* **Problem to solve**
Apart from the images, reproduce all of the data word for word.

* **Supplied material**
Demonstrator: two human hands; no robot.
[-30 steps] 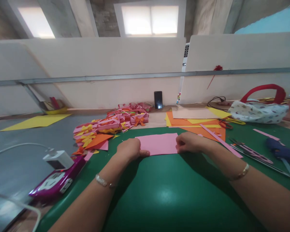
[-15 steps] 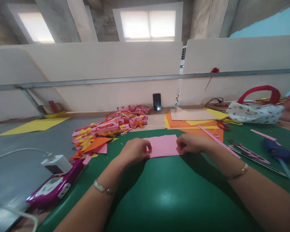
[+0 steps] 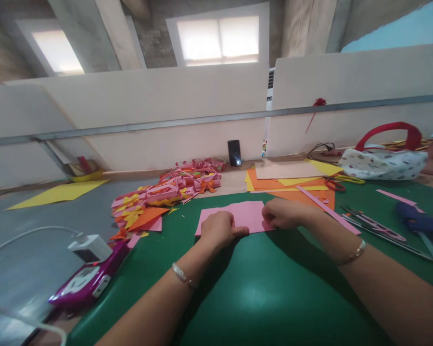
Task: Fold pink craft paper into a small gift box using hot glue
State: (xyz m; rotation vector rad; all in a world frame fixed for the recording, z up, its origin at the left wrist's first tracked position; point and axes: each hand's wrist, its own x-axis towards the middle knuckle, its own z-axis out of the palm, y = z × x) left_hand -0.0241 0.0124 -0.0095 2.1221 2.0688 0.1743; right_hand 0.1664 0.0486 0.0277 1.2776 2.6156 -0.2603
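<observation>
A folded sheet of pink paper (image 3: 250,214) lies on the green mat (image 3: 260,288) in front of me. My left hand (image 3: 220,228) presses on its left half, fingers curled and thumb stretched along the near edge. At the paper's right end, my right hand (image 3: 274,214) keeps its fingers pinched together on the edge. Both fingertip contacts are partly hidden behind the hands.
Left are a heap of pink, orange and yellow paper bows (image 3: 159,192) and a purple power strip (image 3: 90,276) with a white charger. Paper sheets (image 3: 288,170), scissors (image 3: 335,182), tweezers (image 3: 375,226) and a blue glue gun (image 3: 418,218) lie right. A phone (image 3: 234,153) leans behind.
My left hand has moved right from the paper's left end toward its middle, thumb now extended along the near edge. The paper's left part is uncovered. My right hand stays at the right end.
</observation>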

* **Solution below**
Demonstrator: two human hands; no robot.
[-30 steps] 
[-15 steps] 
[+0 steps] 
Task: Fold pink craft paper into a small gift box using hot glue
State: (xyz m; rotation vector rad; all in a world frame fixed for the recording, z up, its origin at the left wrist's first tracked position; point and axes: each hand's wrist, its own x-axis towards the middle knuckle, its own z-axis out of the palm, y = z × x) left_hand -0.0241 0.0124 -0.0095 2.1221 2.0688 0.1743; right_hand 0.1664 0.0486 0.0277 1.2776 2.6156 -0.2603
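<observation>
A folded sheet of pink paper (image 3: 250,214) lies on the green mat (image 3: 260,288) in front of me. My left hand (image 3: 220,228) presses on its left half, fingers curled and thumb stretched along the near edge. At the paper's right end, my right hand (image 3: 274,214) keeps its fingers pinched together on the edge. Both fingertip contacts are partly hidden behind the hands.
Left are a heap of pink, orange and yellow paper bows (image 3: 159,192) and a purple power strip (image 3: 90,276) with a white charger. Paper sheets (image 3: 288,170), scissors (image 3: 335,182), tweezers (image 3: 375,226) and a blue glue gun (image 3: 418,218) lie right. A phone (image 3: 234,153) leans behind.
My left hand has moved right from the paper's left end toward its middle, thumb now extended along the near edge. The paper's left part is uncovered. My right hand stays at the right end.
</observation>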

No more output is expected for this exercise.